> **YOUR INSTRUCTIONS**
Write out again the entries from the first line to the line that includes "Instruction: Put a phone", keeping both of those lines.

> **Extracted records**

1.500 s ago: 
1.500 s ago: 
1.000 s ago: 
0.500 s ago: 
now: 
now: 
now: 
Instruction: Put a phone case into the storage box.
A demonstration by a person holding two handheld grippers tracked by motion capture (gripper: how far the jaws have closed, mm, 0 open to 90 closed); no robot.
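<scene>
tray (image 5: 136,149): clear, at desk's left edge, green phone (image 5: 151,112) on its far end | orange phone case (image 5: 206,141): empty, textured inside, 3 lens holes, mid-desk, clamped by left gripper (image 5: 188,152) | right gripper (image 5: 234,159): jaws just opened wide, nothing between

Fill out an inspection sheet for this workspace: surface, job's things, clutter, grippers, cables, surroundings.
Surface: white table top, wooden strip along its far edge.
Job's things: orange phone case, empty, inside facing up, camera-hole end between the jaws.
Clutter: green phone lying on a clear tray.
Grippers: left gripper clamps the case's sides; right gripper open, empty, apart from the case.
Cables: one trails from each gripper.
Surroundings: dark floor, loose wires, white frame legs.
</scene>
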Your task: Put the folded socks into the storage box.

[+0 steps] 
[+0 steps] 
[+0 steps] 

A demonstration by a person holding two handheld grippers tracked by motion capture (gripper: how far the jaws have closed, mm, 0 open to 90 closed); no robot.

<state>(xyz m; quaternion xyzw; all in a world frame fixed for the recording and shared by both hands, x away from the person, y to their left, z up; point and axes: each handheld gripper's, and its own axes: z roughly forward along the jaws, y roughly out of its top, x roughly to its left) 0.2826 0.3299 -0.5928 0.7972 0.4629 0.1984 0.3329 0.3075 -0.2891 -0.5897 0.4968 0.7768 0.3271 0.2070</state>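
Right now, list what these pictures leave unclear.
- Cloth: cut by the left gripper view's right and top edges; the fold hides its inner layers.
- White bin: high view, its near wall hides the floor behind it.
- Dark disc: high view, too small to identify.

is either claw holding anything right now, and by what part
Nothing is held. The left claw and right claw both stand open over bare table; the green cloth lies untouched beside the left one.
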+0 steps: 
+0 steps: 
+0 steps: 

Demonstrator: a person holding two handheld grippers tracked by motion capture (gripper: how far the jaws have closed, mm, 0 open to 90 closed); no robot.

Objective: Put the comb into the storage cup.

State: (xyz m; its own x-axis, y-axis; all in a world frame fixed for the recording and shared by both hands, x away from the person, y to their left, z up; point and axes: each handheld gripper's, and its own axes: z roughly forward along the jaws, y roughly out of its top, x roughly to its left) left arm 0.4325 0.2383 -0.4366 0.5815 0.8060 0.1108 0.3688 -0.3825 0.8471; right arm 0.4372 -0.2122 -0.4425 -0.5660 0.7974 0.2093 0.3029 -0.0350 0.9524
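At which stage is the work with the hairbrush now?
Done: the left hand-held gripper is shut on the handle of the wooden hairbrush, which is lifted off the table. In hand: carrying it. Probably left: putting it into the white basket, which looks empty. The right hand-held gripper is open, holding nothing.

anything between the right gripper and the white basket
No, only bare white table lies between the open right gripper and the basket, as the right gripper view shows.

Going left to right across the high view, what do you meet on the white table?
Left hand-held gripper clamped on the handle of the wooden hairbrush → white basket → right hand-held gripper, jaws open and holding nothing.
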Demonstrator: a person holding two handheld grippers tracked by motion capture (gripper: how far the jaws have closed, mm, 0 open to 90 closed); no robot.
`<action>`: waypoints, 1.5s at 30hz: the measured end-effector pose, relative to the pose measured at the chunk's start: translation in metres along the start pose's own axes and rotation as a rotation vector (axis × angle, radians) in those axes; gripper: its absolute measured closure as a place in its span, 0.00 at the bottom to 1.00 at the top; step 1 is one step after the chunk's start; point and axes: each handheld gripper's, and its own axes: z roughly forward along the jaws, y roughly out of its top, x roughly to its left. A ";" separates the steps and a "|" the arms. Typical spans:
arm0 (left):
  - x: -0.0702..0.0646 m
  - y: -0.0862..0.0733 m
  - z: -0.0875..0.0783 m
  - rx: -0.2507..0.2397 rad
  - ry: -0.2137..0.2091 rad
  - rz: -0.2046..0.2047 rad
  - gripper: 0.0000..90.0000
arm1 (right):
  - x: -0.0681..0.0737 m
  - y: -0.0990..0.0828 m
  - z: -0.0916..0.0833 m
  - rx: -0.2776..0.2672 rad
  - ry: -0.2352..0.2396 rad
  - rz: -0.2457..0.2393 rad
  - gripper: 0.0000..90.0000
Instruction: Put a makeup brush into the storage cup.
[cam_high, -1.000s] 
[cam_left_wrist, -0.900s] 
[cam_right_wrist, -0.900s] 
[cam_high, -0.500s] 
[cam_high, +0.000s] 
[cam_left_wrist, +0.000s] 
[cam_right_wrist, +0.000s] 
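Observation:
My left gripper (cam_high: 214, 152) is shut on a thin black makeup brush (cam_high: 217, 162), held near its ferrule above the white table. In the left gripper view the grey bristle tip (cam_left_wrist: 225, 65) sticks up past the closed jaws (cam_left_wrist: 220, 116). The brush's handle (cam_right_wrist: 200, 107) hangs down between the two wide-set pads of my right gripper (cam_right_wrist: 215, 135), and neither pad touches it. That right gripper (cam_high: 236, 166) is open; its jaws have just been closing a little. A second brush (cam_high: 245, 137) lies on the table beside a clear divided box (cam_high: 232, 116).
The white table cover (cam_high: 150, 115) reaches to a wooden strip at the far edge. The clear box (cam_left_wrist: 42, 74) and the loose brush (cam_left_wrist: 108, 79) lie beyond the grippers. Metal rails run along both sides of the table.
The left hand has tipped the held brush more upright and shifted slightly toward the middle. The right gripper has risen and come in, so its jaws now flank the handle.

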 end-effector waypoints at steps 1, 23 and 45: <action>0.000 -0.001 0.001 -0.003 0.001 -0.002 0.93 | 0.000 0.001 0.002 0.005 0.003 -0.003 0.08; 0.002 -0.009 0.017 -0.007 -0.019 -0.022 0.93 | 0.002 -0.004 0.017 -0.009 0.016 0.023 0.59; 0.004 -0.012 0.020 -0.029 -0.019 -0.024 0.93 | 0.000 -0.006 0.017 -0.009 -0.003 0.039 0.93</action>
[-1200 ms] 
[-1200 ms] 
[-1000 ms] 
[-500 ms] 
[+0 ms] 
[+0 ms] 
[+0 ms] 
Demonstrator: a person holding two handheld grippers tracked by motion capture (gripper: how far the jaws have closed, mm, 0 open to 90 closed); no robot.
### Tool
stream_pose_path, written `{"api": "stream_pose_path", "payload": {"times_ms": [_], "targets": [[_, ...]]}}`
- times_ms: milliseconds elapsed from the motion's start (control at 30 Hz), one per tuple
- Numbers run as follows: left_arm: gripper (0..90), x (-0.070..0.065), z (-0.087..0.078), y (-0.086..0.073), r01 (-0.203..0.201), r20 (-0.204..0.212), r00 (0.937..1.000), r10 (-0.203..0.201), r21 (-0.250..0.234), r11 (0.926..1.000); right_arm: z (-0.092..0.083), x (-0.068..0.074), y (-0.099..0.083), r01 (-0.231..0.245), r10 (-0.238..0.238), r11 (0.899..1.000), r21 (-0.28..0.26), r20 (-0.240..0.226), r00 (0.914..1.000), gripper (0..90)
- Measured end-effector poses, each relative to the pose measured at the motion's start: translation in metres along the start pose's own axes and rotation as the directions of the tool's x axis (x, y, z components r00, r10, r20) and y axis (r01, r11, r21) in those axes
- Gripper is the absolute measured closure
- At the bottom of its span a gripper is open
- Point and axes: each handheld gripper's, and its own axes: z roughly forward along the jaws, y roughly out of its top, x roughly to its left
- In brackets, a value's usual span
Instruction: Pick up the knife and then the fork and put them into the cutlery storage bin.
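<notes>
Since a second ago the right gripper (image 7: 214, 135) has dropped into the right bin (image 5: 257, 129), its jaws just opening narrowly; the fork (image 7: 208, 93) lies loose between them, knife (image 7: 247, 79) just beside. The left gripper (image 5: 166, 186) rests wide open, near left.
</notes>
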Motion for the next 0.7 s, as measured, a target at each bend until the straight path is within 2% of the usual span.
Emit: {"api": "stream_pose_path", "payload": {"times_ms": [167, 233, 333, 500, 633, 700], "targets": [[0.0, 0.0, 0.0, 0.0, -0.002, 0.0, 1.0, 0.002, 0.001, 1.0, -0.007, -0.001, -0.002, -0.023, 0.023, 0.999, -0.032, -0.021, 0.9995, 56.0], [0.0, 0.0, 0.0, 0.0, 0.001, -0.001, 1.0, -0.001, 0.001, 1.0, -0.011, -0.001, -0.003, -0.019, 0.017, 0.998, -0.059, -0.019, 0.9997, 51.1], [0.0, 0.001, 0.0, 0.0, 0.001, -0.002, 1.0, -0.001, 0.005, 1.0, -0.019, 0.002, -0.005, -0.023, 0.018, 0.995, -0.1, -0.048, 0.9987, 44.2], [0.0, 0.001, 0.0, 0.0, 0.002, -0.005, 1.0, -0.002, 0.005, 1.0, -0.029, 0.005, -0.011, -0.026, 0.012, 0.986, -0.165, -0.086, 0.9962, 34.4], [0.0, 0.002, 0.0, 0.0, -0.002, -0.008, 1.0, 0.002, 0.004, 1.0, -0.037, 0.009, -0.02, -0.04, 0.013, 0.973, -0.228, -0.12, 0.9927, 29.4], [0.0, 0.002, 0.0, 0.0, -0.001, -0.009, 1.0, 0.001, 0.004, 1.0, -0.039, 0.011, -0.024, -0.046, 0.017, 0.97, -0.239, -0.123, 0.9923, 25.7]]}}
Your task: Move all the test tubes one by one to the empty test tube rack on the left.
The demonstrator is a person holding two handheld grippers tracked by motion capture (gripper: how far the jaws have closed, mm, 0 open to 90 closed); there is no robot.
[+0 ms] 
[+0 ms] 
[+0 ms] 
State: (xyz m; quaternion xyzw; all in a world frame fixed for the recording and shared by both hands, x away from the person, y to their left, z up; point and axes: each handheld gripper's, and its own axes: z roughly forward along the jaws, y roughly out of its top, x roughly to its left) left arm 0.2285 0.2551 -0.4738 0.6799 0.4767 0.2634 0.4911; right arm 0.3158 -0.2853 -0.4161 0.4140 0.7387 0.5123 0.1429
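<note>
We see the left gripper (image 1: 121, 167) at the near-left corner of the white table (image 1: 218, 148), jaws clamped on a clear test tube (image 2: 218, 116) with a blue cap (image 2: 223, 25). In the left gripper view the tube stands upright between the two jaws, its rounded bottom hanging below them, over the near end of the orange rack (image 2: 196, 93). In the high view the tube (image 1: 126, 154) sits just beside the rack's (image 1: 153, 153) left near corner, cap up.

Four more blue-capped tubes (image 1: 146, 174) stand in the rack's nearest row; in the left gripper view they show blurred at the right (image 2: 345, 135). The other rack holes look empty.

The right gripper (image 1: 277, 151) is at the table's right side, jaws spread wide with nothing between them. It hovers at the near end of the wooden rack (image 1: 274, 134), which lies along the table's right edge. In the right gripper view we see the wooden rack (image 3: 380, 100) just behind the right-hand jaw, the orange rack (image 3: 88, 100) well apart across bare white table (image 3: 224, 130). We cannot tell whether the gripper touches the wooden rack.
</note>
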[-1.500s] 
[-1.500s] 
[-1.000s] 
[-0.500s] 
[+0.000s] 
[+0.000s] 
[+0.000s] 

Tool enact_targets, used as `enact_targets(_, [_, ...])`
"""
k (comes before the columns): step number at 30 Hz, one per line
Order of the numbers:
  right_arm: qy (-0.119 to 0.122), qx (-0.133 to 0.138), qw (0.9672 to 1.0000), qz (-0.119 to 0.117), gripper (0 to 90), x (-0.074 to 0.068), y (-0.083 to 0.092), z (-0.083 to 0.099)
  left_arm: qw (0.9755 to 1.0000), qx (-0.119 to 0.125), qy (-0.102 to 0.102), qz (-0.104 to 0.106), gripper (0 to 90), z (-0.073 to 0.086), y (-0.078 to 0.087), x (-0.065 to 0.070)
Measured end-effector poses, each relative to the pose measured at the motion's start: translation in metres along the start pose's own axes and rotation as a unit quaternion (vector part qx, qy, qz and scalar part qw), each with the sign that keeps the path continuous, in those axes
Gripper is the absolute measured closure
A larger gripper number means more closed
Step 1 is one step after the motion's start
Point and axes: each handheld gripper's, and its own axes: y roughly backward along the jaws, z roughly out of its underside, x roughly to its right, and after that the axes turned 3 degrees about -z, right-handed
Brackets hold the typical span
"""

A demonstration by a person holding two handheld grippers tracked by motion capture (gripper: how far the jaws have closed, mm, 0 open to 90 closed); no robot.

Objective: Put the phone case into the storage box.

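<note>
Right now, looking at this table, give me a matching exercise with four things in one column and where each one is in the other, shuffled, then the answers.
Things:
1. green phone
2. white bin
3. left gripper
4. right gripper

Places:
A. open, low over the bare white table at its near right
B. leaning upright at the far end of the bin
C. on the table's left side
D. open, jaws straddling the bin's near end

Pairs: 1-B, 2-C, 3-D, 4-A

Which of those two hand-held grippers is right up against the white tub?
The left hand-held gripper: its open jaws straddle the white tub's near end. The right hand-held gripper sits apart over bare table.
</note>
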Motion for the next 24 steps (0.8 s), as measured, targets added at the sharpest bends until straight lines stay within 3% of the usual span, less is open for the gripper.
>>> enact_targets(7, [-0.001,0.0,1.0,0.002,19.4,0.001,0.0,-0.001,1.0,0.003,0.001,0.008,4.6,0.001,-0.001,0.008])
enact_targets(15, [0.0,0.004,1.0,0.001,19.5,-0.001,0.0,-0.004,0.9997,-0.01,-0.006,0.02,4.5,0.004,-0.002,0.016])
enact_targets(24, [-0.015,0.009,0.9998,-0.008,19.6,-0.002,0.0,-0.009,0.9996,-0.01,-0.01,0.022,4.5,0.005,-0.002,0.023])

> **ANSWER BOX**
1.500 s ago: 
1.500 s ago: 
1.000 s ago: 
0.500 s ago: 
now: 
now: 
now: 
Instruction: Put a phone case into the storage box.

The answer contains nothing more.